Prestidigitation, a 0th-circle Universal spell that lets you chill, warm, flavor, change the color of, gently lift if less than 1 pound, clean, or dirty, an object.  Changes to object substance (not just moving, cleaning, soiling), persist for up to an hour.  This is known as 'laundry magic' and is most of what actually gets cast in Golarion.

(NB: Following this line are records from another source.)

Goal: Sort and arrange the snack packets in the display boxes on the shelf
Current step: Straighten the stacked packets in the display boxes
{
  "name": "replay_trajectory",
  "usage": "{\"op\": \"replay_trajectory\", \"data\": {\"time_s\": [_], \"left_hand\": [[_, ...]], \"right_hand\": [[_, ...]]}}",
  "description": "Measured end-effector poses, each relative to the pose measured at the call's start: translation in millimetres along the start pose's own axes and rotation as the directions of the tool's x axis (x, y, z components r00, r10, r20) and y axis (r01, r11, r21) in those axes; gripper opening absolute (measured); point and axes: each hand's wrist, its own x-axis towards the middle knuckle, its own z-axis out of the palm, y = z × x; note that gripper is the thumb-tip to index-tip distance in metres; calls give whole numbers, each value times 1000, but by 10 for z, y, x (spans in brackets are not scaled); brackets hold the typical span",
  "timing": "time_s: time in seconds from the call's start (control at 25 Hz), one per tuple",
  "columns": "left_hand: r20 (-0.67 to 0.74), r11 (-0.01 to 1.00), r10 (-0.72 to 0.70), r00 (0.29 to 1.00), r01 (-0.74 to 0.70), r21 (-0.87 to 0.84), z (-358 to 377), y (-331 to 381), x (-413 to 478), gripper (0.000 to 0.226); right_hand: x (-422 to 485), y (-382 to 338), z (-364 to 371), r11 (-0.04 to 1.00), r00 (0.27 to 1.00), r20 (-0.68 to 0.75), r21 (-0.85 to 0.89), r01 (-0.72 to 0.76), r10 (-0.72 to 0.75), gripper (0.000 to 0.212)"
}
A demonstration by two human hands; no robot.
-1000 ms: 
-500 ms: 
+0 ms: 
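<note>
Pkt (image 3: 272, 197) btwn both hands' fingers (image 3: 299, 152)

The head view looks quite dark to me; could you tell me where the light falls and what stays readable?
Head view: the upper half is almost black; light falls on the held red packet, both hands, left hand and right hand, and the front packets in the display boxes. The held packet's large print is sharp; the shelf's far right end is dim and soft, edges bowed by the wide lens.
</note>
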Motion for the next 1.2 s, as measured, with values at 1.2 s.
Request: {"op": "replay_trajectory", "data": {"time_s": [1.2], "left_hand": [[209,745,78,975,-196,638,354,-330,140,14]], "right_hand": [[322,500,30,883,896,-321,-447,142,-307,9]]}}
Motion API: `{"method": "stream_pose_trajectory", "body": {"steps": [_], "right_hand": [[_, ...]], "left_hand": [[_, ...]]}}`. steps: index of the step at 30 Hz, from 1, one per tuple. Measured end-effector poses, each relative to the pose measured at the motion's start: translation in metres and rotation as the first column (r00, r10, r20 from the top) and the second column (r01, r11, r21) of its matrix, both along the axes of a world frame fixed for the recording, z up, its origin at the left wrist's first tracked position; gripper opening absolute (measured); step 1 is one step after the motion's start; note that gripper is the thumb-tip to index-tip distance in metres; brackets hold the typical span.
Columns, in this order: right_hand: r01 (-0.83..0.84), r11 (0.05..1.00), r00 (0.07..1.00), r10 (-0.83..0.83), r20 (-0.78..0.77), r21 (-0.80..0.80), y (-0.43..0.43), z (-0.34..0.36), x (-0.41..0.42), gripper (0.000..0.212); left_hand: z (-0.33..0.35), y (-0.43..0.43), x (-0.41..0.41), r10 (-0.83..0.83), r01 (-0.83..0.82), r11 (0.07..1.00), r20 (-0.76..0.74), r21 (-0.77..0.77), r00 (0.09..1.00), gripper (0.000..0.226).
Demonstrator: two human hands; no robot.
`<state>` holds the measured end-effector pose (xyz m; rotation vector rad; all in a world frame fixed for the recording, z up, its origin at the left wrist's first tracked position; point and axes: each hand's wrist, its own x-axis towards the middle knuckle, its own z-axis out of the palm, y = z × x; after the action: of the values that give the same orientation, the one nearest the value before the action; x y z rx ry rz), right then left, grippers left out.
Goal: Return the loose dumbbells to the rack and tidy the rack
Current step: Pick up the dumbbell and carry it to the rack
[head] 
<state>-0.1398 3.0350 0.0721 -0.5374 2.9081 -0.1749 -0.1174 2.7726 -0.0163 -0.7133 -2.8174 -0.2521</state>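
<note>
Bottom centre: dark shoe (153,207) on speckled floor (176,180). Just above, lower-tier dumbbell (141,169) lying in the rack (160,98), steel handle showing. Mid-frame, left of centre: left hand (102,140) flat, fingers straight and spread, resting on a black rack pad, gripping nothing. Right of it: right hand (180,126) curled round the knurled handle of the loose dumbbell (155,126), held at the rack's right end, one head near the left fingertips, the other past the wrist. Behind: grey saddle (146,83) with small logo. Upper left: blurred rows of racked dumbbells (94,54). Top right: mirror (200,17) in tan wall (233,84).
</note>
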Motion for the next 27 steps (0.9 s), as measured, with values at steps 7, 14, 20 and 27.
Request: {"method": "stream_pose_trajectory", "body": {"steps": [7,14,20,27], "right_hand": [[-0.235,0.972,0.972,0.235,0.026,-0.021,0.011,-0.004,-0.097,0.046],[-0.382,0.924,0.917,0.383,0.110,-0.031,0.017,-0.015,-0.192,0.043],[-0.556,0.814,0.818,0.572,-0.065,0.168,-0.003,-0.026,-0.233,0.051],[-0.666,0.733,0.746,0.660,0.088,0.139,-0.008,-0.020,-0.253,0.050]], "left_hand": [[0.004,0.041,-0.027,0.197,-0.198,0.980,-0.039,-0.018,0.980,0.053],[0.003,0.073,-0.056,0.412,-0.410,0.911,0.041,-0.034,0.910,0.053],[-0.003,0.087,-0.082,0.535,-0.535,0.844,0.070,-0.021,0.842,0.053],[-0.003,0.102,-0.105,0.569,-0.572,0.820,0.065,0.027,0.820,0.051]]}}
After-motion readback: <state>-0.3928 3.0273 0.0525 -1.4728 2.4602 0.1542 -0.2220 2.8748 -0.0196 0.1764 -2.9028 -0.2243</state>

Endure Elements, a 1st-circle Abjuration that lets people resist hot and cold environments;

Greater Detect Magic, a 2nd-circle Divination that lets you see magic in enough detail to analyze who probably cast it;

Fly, a 3rd-circle Transmutation that lets wizards fly around for up to 2 minutes per caster circle, super popular;

Symbol of Laughter, a 4th-circle Enchantment for drawing a rune which, once seen or touched or passed over, causes all creatures within 60 feet who fail to resist the effect, to laugh uncontrollably for 2 rounds per caster circle;

Decollate, a 5th-circle Necromancy that allows a target to willingly remove their head;

Contingency, a 6th-circle Evocation that can be co-cast with another spell, that then gets triggered automatically under some set condition; complicated or convoluted conditions have a chance of failure;

Subjective Reality, a 7th-circle Illusion which lasts up to 12 seconds per caster circle, and temporarily convinces you that some targeted object or creature or force is itself an illusion, so firmly that you can, for example, walk through the wall you've convinced yourself is illusory;

Create Demiplane, an 8th-circle Conjuration which creates a bounded or looped mini-universe, up to ten 10-foot-cubes per caster circle, with specifiable elemental traits, or ecology, or its own alignment, you can specify the gravity levels, etc., lasting up to 2 days per caster circle, can be made permanent at a rather high cost;

Wish, a 9th-circle Universal spell which, in principle, can fulfill any spoken request, and, in practice, unless you keep to one of thirty or so known phrasings, results in an enormous flaming crater or worse.  This is a bad idea and you should not do it, even if you've thought of a very clever way to do it, which is where the enormous flaming craters come from.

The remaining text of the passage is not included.